## WORK ORDER
Copy each line below exactly as it appears. Pictures are to be omitted.

*** Begin section ***

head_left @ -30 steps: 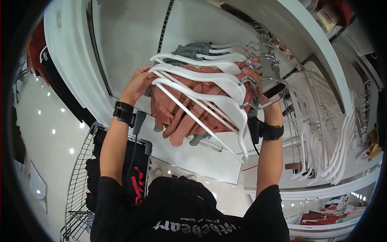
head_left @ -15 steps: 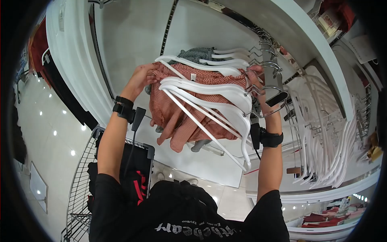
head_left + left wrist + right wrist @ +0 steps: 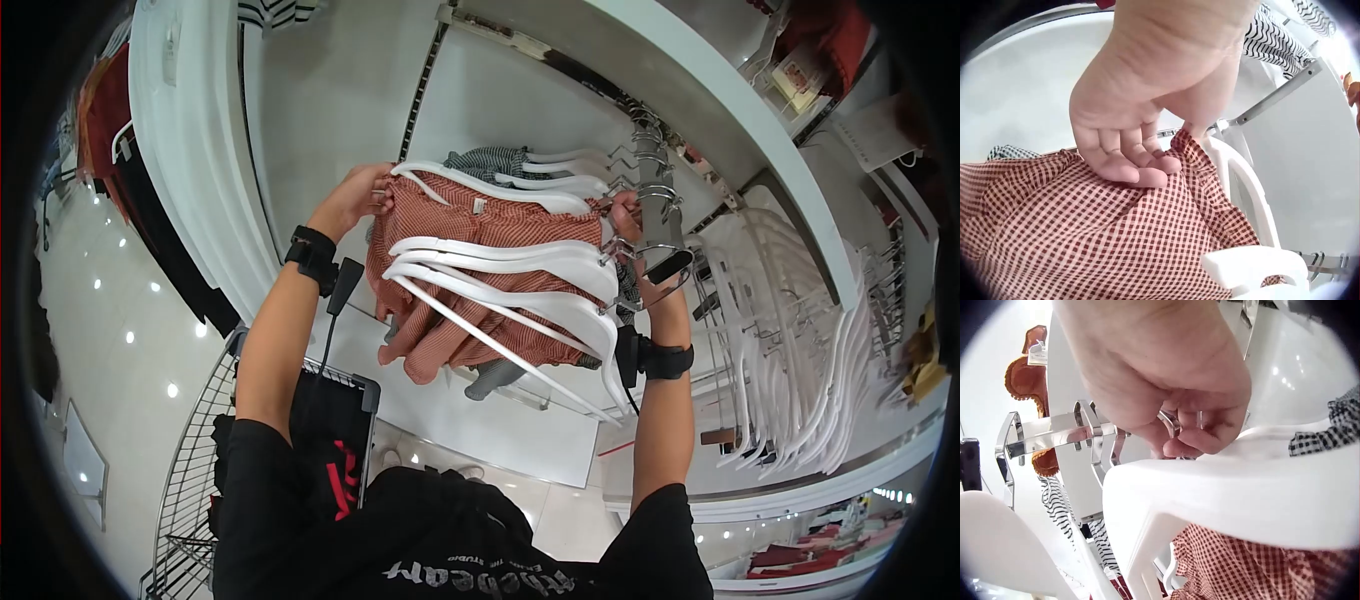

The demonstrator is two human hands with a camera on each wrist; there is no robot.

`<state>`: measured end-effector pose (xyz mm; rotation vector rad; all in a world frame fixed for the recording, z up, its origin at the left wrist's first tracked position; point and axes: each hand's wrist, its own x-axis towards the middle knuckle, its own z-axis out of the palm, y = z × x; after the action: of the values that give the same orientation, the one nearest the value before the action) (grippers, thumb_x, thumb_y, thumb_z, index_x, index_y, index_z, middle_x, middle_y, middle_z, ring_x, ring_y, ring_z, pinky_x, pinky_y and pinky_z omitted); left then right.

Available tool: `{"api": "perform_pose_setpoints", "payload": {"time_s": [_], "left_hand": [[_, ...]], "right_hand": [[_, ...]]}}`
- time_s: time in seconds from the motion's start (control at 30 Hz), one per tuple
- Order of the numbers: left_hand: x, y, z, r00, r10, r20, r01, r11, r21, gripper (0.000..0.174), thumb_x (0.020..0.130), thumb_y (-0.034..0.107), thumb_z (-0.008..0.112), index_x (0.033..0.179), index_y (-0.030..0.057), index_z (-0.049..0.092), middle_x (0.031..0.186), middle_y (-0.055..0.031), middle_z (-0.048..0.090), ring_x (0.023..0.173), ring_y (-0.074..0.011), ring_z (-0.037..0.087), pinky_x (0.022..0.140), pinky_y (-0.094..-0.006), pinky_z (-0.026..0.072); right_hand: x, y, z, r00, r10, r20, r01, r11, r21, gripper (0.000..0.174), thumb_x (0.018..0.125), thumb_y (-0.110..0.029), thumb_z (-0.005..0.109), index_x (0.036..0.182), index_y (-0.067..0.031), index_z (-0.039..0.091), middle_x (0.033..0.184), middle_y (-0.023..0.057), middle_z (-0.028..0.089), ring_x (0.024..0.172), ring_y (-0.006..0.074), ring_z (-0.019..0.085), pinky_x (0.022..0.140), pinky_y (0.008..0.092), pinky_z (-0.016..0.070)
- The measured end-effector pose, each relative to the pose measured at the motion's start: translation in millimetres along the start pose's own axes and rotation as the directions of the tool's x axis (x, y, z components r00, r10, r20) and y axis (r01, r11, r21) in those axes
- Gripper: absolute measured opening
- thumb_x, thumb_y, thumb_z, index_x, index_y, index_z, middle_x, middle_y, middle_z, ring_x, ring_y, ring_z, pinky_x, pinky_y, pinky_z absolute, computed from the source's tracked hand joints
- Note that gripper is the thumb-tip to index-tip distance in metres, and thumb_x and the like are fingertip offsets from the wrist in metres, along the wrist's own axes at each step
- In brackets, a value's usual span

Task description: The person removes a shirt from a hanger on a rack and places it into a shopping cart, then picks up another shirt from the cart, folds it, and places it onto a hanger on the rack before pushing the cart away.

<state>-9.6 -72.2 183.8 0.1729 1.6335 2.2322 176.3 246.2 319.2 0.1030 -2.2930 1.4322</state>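
My left hand (image 3: pixel 362 195) pinches the shoulder edge of a red checked garment (image 3: pixel 450 212) at the left tip of a white hanger (image 3: pixel 500 188). In the left wrist view the curled fingers of that hand (image 3: pixel 1141 100) press into the checked cloth (image 3: pixel 1110 231). At the rail my right hand (image 3: pixel 630 220) is at the hanger's hook end; in the right wrist view its fingers (image 3: pixel 1194 440) curl round a metal hook (image 3: pixel 1169 422). Several bare white hangers (image 3: pixel 510 262) hang in front of the garment. Behind it hangs a grey checked garment (image 3: pixel 485 162).
A metal rail (image 3: pixel 655 225) carries the hooks at the right. More white hangers (image 3: pixel 810 400) hang farther right. A wire cart (image 3: pixel 190 470) with black clothes stands at the lower left. White shelf edge (image 3: pixel 740 100) curves overhead.
The front bare hangers have separated from the red checked garment's hanger, showing more of the cloth and its label. My left hand has shifted from the front hangers' tips to the garment's shoulder.
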Motion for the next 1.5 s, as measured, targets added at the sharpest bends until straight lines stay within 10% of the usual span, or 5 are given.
{"api": "perform_pose_setpoints", "payload": {"time_s": [0.37, 0.5, 0.63, 1.2, 1.5], "left_hand": [[-20.0, 41.2, 11.0, 0.879, 0.472, -0.065, -0.329, 0.701, 0.632, 0.017, 0.075, 0.008, 0.06, 0.062, 0.0035, 0.05, 0.051, 0.0004, 0.048, 0.045, -0.007, 0.045, 0.044, -0.024, 0.0383], [-29.5, 46.4, 22.5, 0.809, 0.583, 0.067, -0.5, 0.624, 0.601, 0.018, 0.075, 0.002, 0.057, 0.061, 0.0027, 0.046, 0.051, 0.0, 0.047, 0.044, -0.0063, 0.044, 0.042, -0.0249, 0.0373], [-50.3, 59.2, 49.4, 0.828, 0.545, 0.13, -0.497, 0.608, 0.618, 0.019, 0.076, 0.0, 0.054, 0.063, 0.0032, 0.041, 0.052, 0.0006, 0.046, 0.046, -0.0049, 0.043, 0.042, -0.0237, 0.036], [-57.0, 42.2, 135.7, 0.924, 0.184, 0.336, -0.369, 0.663, 0.652, 0.02, 0.082, 0.001, 0.055, 0.07, 0.0047, 0.04, 0.054, 0.0011, 0.049, 0.05, -0.0033, 0.043, 0.041, -0.0208, 0.0332], [-78.4, 36.9, 163.3, 0.892, 0.361, 0.272, -0.442, 0.571, 0.692, 0.011, 0.073, 0.0, 0.051, 0.083, -0.0034, 0.055, 0.06, -0.0031, 0.053, 0.054, -0.0094, 0.048, 0.05, -0.0233, 0.0404]], "right_hand": [[-9.5, 0.2, 2.0, 1.0, -0.023, -0.018, 0.025, 0.995, 0.101, 0.023, 0.086, -0.019, 0.056, 0.103, -0.0036, 0.055, 0.085, 0.0007, 0.058, 0.079, 0.0079, 0.055, 0.061, 0.0201, 0.0434], [-18.7, 21.8, -11.0, 0.93, -0.363, 0.065, 0.368, 0.909, -0.194, 0.036, 0.082, -0.012, 0.057, 0.115, -0.0028, 0.045, 0.098, 0.0034, 0.056, 0.083, 0.0085, 0.054, 0.071, 0.0213, 0.0448], [-41.4, 37.4, -21.3, 0.999, 0.02, 0.033, -0.018, 0.998, -0.057, 0.043, 0.071, 0.005, 0.066, 0.11, -0.002, 0.049, 0.092, 0.002, 0.053, 0.074, 0.0073, 0.051, 0.067, 0.0204, 0.044], [-142.3, 136.5, -84.7, 0.963, 0.225, -0.146, -0.205, 0.969, 0.138, 0.014, 0.083, -0.006, 0.061, 0.096, -0.0012, 0.06, 0.093, 0.0045, 0.062, 0.079, 0.0097, 0.056, 0.069, 0.0226, 0.0456], [-160.1, 183.3, -81.1, 0.961, 0.243, -0.131, -0.213, 0.954, 0.209, 0.014, 0.08, -0.006, 0.066, 0.092, -0.0005, 0.062, 0.078, 0.0034, 0.063, 0.073, 0.0102, 0.059, 0.067, 0.0237, 0.0466]]}}
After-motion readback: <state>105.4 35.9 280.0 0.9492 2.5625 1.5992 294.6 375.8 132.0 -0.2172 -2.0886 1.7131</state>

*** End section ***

## WORKED SOLUTION
head_left @ -30 steps: 
head_left @ -15 steps: 
head_left + left wrist + right wrist @ +0 steps: 

The demonstrator is two human hands with a camera on each wrist; there is no robot.

`<state>`: measured end-effector pose (xyz mm; rotation vector rad; all in a world frame fixed for the recording, z up, its origin at the left wrist's first tracked position; point and axes: each hand's wrist, its own x-axis towards the middle knuckle, its own z-axis out of the palm, y = z × x; after the action: of the values that give the same orientation, the one nearest the value before the action) (grippers, thumb_x, thumb_y, thumb_z, index_x, index_y, index_z, middle_x, middle_y, middle_z, ring_x, ring_y, ring_z, pinky_x, pinky_y and pinky_z omitted); left then right.

Available tool: `{"api": "perform_pose_setpoints", "payload": {"time_s": [_], "left_hand": [[_, ...]], "right_hand": [[_, ...]]}}`
- time_s: time in seconds from the motion's start (control at 30 Hz), one per tuple
- Order of the numbers: left_hand: x, y, z, r00, r10, r20, r01, r11, r21, gripper (0.000..0.174), thumb_x (0.020..0.130), thumb_y (-0.034..0.107), thumb_z (-0.008..0.112), index_x (0.033..0.179), index_y (-0.030..0.057), index_z (-0.049..0.092), middle_x (0.031..0.186), middle_y (-0.055..0.031), middle_z (-0.048..0.090), ring_x (0.023..0.173), ring_y (-0.074..0.011), ring_z (-0.037..0.087), pinky_x (0.022..0.140), pinky_y (-0.094..-0.006), pinky_z (-0.026..0.072); right_hand: x, y, z, r00, r10, r20, r01, r11, r21, gripper (0.000..0.174), thumb_x (0.018..0.125), thumb_y (-0.110..0.029), thumb_z (-0.005..0.109), index_x (0.036..0.182), index_y (-0.067..0.031), index_z (-0.039..0.091), middle_x (0.033..0.184), middle_y (-0.023..0.057), middle_z (-0.028..0.089), ring_x (0.024..0.172), ring_y (-0.006..0.074), ring_z (-0.019..0.085), pinky_x (0.022..0.140), pinky_y (0.008..0.092), pinky_z (-0.016..0.070)
- The measured end-effector pose, each relative to the pose measured at the motion's start: translation in millimetres along the start pose's own axes and rotation as the directions of the tool's x axis (x, y, z components r00, r10, r20) and y axis (r01, r11, r21) in those axes
- Gripper: absolute measured opening
- thumb_x, thumb_y, thumb_z, index_x, index_y, index_z, middle_x, middle_y, middle_z, ring_x, ring_y, ring_z, pinky_x, pinky_y, pinky_z absolute, computed from the source's tracked hand joints
- Note that gripper is the thumb-tip to index-tip distance in metres, and thumb_x and the like are fingertip offsets from the wrist in metres, along the wrist's own axes at each step
- In brackets, a value's usual span

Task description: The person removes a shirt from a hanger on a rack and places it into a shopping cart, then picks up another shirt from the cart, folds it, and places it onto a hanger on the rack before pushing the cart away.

<state>-9.6 -72.2 183.8 0.1729 1.6335 2.2322 176.3 246.2 319.2 0.1030 -2.2930 1.4322</state>
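My left hand (image 3: pixel 362 195) pinches the shoulder edge of a red checked garment (image 3: pixel 450 212) at the left tip of a white hanger (image 3: pixel 500 188). In the left wrist view the curled fingers of that hand (image 3: pixel 1141 100) press into the checked cloth (image 3: pixel 1110 231). At the rail my right hand (image 3: pixel 630 220) is at the hanger's hook end; in the right wrist view its fingers (image 3: pixel 1194 440) curl round a metal hook (image 3: pixel 1169 422). Several bare white hangers (image 3: pixel 510 262) hang in front of the garment. Behind it hangs a grey checked garment (image 3: pixel 485 162).
A metal rail (image 3: pixel 655 225) carries the hooks at the right. More white hangers (image 3: pixel 810 400) hang farther right. A wire cart (image 3: pixel 190 470) with black clothes stands at the lower left. White shelf edge (image 3: pixel 740 100) curves overhead.
The front bare hangers have separated from the red checked garment's hanger, showing more of the cloth and its label. My left hand has shifted from the front hangers' tips to the garment's shoulder.
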Motion for the next 1.5 s, as measured, targets added at the sharpest bends until straight lines stay within 10% of the usual span, or 5 are given.
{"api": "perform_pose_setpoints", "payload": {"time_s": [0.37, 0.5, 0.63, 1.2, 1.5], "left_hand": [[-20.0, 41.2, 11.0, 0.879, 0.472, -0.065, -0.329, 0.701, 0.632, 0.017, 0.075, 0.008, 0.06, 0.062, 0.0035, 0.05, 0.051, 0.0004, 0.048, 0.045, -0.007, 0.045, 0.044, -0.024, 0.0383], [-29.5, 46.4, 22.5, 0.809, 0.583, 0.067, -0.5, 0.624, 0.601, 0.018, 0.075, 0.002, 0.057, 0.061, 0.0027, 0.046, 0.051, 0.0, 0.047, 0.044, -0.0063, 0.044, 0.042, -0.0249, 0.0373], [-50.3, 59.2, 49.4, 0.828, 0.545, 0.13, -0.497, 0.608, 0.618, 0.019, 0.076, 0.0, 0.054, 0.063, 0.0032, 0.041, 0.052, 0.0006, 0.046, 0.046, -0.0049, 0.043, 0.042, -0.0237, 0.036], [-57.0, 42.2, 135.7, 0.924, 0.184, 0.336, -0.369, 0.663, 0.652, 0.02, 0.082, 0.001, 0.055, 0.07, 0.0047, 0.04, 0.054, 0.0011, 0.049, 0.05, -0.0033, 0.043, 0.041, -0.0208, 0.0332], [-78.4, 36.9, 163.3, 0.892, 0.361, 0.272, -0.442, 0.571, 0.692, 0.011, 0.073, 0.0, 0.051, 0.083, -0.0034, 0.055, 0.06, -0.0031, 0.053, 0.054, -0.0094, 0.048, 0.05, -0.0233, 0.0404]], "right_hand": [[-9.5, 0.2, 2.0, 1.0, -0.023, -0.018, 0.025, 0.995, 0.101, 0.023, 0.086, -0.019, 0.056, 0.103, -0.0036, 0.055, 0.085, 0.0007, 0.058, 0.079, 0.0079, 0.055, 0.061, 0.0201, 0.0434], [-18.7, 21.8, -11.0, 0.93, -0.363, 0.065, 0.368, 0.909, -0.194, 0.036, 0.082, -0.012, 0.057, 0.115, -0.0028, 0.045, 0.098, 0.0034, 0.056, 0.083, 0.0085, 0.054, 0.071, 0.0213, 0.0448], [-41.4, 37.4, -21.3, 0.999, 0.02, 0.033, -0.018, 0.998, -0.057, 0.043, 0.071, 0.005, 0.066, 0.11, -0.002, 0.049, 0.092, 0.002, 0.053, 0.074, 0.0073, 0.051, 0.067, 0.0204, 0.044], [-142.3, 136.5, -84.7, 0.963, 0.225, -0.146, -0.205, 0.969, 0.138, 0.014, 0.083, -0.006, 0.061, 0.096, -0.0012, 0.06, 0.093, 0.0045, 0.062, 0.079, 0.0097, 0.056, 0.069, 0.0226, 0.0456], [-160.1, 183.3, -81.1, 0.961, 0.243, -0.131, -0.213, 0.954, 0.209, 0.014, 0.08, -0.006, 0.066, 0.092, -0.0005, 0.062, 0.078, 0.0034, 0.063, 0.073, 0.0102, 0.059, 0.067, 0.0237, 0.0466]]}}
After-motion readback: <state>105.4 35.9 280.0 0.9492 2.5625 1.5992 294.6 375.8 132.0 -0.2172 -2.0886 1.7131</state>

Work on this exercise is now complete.